The analysis of the maps shows there is a strong polarization between the United States and Russia and a relative decline in Russia’s influence. However, Russia’s leadership is still strong enough to get its resolution voted by the UNGA and there is still a vast reserve of votes, given the ambiguous position of a significant number of states. Indeed, a majority of states did vote for both resolutions, or chose to vote for one resolution without opposing the other.

To the surprise of all observers, states participating in the OEWG were able to reach a consensus and adopt a report on March 12, 2021,Footnote ⁵⁸ while the GGE had still not ended its mandate.
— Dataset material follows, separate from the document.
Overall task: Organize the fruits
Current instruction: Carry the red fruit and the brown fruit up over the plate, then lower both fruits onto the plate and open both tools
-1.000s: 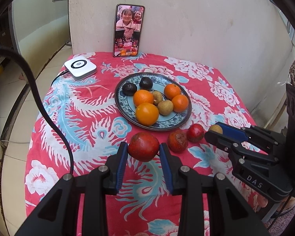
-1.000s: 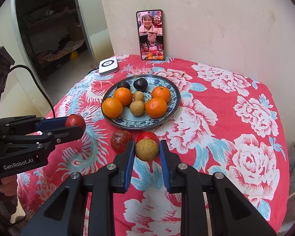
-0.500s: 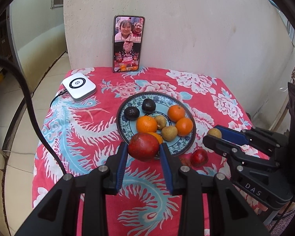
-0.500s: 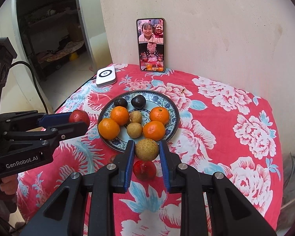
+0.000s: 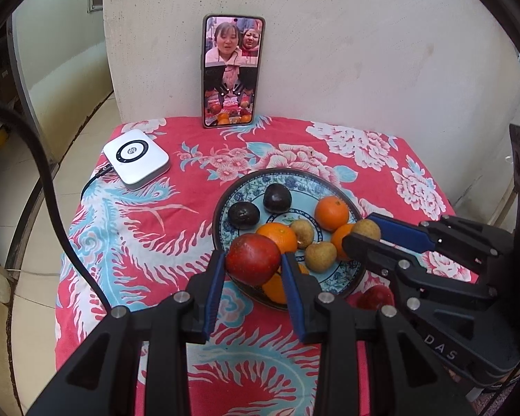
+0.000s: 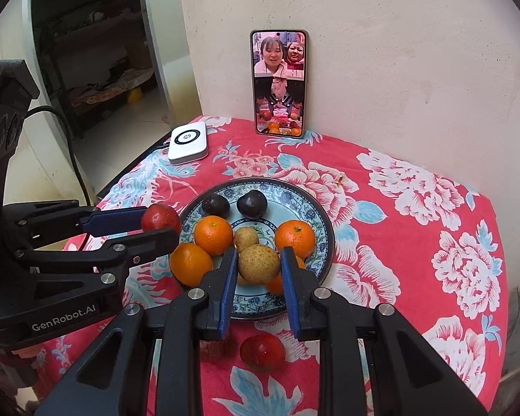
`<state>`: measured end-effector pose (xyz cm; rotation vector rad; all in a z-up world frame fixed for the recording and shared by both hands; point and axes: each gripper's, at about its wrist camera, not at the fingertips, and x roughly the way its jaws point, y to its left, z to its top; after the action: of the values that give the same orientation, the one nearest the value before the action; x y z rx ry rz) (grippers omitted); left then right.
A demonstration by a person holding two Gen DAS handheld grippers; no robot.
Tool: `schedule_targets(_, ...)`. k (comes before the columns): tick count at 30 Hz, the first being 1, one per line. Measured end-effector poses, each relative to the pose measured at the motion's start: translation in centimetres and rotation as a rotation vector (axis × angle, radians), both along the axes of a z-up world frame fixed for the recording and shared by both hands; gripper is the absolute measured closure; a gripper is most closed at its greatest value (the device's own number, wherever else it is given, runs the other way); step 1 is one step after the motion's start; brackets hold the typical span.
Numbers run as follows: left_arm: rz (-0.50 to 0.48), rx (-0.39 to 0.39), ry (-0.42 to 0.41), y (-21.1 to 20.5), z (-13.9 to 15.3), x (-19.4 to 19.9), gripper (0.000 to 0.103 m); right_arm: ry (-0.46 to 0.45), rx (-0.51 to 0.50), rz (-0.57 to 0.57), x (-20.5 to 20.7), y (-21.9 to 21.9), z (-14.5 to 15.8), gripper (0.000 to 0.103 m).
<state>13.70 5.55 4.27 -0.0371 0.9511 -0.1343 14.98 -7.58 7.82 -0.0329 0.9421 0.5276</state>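
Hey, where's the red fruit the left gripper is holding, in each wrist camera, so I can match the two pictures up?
Left wrist view: the red fruit sits low centre, clamped in the left gripper, over the near rim of the plate.
Right wrist view: the same fruit is at the left, just outside the plate's left edge.
Shared landmark: the phone propped against the wall, top centre in both.

left wrist: looks down-forward, close | right wrist: same | shared: plate (image 5: 225,204), phone (image 6: 279,81)
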Motion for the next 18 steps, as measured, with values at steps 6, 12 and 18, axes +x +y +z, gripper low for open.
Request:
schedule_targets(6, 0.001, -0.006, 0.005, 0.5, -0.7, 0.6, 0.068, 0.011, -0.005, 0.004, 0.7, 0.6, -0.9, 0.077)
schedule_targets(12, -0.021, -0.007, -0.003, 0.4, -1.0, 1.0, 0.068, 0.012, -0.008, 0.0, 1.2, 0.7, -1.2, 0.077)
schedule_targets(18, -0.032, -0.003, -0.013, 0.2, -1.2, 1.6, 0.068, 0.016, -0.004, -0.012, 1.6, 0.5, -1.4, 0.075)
Meanwhile, a new OEWG is scheduled to start its work soon after the adoption of the consensus report since the UNGA enacted its creation in resolution 75/240. This leaves the question of the creation of other processes totally open, particularly since the PoA proposal has been acknowledged by the OEWG. Indeed, the final report recommended that “the Programme of Action should be further elaborated including at the Open-Ended Working Group process established pursuant to General Assembly resolution 75/240.”Footnote ⁵⁹ Although the report states that the PoA should be discussed within the future OEWG, it also leaves room for discussion of a PoA in another context. In this regard, the French Ambassador for Digital Affairs, Henri Verdier, announced on March 24, 2021 that France was considering launching the PoA in October 2021Footnote ⁶⁰; that is, at the beginning of the 76th session of the UN General Assembly. If this was to happen, it would raise the question of how many processes could states handle without ending in a total deadlock, letting alone the fact that another GGE could also be created in the meantime. While the PoA could offer a productive venue for states that wish to work on more action-oriented recommendations, it could also lead to more bumps in the road to cyber peace.

The road to cyber peace is arduous, given the will of states to preserve their ability to conduct cyber offensive operations. Official documents tend to refer to cyber stability rather than cyber peace as a goal for international negotiations.Footnote ⁶¹ The proliferation of damaging attacks and the risk of conflict escalation in cyberspace have led states to leverage the traditional instruments of collective security – such as international law and nonbinding norms of responsible behavior – to regulate cyberspace. In the early stages of consensus building up to 2016, these instruments have helped advance the discussions by providing an existing legal framework applicable to cyber operations as a basis for negotiation. But since then, the renewed strategic competition and exacerbated geopolitical tensions have led states to engage not only in a cyber arms race, but also in a competition for normative influence. As a result, international law has proved to be exactly what it is: An instrument in the service of state foreign policy – with the risk to lead states to a stalemate.